Os piores índices, acima de 90%, foram identificados em seis estados: Roraima, Tocantins, Sergipe, Paraná, Santa Catarina e Mato Grosso do Sul. Portela destaca que os quatro últimos preocupam especialmente pois se mantêm no patamar muito elevado há semanas.
Oito estados e o DF apresentam taxas de ocupação entre 80% e 89%: Maranhão, Ceará, Pernambuco, Alagoas, Bahia, Rio Grande do Sul, Mato Grosso e Goiás.
Os dados também apontam que sete capitais brasileiras estão com taxas de ocupação de leitos de UTI Covid-19 iguais ou superiores a 90%: Boa Vista (91%), Palmas (98%), São Luís (92%), Aracajú (98%), Curitiba (97%), Campo Grande (98%) e Goiânia (90%). Outras três apresentam índices superiores a 80%: Fortaleza (83%), Rio de Janeiro (84%) e Brasília (82%).
Inverno preocupa
Barcellos afirma que o início do inverno preocupa, principalmente nas regiões Centro-Oeste e Sul, nas quais os estados já apresentam cenário crítico de casos e taxas de ocupação de UTIs para Covid-19. Além disso, a estação costuma ser muito seca e fria, respectivamente, em cada região, o que favorece doenças respiratórias.
"Muitas pessoas pode ter pneumonia, tuberculose, asma, várias doenças comuns nessa época, e suspeitar que seja Covid. É hora de incrementar a testagem, principalmente no Sul e Centro-Oeste, para separar os casos graves de Covid dos que podem ser tratados em casa. Pode ocorrer uma competição por leitos, com risco de nova crise nos hospitais", alerta.
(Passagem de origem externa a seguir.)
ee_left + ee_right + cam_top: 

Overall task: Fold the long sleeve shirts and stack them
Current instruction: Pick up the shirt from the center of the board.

O pesquisador destaca a importância do investimento na atenção primária à saúde, para fazer triagem dos casos graves que precisam de internação, o que pode aliviar os hospitais. Ele avalia que algumas regiões precisam adotar medidas de restrição adaptadas às suas particularidades e enfatiza a necessidade da melhoria das condições de transporte, que costuma funcionar com janelas fechadas durante os dias mais frios, aumentando o risco de transmissão do vírus.
Portela acrescenta que as medidas de controle da pandemia continuam sendo fundamentais, assim como a ampliação da vacinação:
"É fundamental continuar utilizando máscara, assim como as outras medidas de controle. Precisamos ter pelo menos 75% da população vacinada para flexibilizar alguns hábitos. Para isso, precisamos ainda completar a segunda dose de muita gente, e expandir muito a aplicação da primeira".